John Armstrong: An Artist's Themes
John Armstrong was an artist on the peripheries: unlabelled, and unallied to any artistic movement. His career is a peculiar, rich and varied one devoted to surface texture, allegory and symbolism. This small collection of works does not seek to demonstrate the breadth of Armstrong's career, but provides an insight into how an artist working outside of the distinctions between abstraction and figuration, maintained a preoccupation with the texture and pattern of the world.
He began his career as a theatre set and costume designer. His first major job was working on designs for Elsa Lanchester's 'Cave of Harmony' in 1924. The club was nestled in the bounds of Fitzrovia, which at the time was experiencing a burgeoning artists' community. As an early patron, Lanchester's connections would place Armstrong amongst artists such as Mark Gertler, Edward Wadsworth, C. R. W. Nevinson, Julian Trevelyan and Edward Wolfe, to name a few.

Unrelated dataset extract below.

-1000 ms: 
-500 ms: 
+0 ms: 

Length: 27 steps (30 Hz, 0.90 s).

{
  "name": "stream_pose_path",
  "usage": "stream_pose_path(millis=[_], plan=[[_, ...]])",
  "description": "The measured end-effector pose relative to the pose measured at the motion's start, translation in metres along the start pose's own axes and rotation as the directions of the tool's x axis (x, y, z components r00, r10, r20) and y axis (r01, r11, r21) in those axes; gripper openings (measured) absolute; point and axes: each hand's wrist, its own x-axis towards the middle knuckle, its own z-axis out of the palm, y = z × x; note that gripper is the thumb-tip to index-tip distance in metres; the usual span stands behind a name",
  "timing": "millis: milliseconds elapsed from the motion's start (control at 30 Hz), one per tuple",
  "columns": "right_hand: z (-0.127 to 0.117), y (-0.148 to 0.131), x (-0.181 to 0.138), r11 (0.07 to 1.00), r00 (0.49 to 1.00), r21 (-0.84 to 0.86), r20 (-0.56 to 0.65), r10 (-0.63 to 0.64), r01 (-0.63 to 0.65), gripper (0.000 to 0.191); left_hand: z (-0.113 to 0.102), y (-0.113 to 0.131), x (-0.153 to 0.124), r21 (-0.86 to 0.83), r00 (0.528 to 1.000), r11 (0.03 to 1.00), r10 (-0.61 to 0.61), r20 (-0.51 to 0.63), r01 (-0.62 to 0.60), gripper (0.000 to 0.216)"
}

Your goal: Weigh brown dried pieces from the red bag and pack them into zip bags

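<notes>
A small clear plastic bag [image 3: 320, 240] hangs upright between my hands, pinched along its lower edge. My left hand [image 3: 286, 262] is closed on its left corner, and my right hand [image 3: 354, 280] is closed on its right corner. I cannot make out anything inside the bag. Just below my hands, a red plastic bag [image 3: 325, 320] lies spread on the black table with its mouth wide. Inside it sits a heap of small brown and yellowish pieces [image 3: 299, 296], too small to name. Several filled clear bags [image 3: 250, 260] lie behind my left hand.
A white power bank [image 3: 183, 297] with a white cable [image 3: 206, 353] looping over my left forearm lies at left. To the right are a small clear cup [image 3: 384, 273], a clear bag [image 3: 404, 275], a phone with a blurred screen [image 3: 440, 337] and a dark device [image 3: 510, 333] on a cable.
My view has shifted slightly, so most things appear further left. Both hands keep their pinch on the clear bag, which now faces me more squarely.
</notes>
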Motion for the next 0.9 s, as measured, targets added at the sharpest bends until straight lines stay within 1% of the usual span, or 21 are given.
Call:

In 1933, he joined 'Unit One', a movement and artistic group launched by the British Modernist Paul Nash in The Times newspaper, as wanting ‘to stand for the expression of a truly contemporary spirit, for that thing which is recognised as peculiarly of today in painting, sculpture and architecture’.
Alongside John Bigge, Edward Burra, Barbara Hepworth, Henry Moore, Ben Nicholson, and Edward Wadsworth, Armstrong began experimenting more with formal abstraction, incorporating elements of formal and spacial interrelation and concepts more associated with Surrealism such as the psyche.
The Second World War had both a profound and unfortunately negative effect on him as an artist. Commercially the war brought a halt to his career, as he struggled to command the attention he once enjoyed, yet at the same time, his work embraced an allegorical perspective on the post-war world. His loss of faith in mankind following the dropping of atomic bombs on Hiroshima and Nagasaki is palpable in the remainder of his life as he seems to navigate his way through this sense of despair and to rediscover a feeling of hope in the face of pessimism.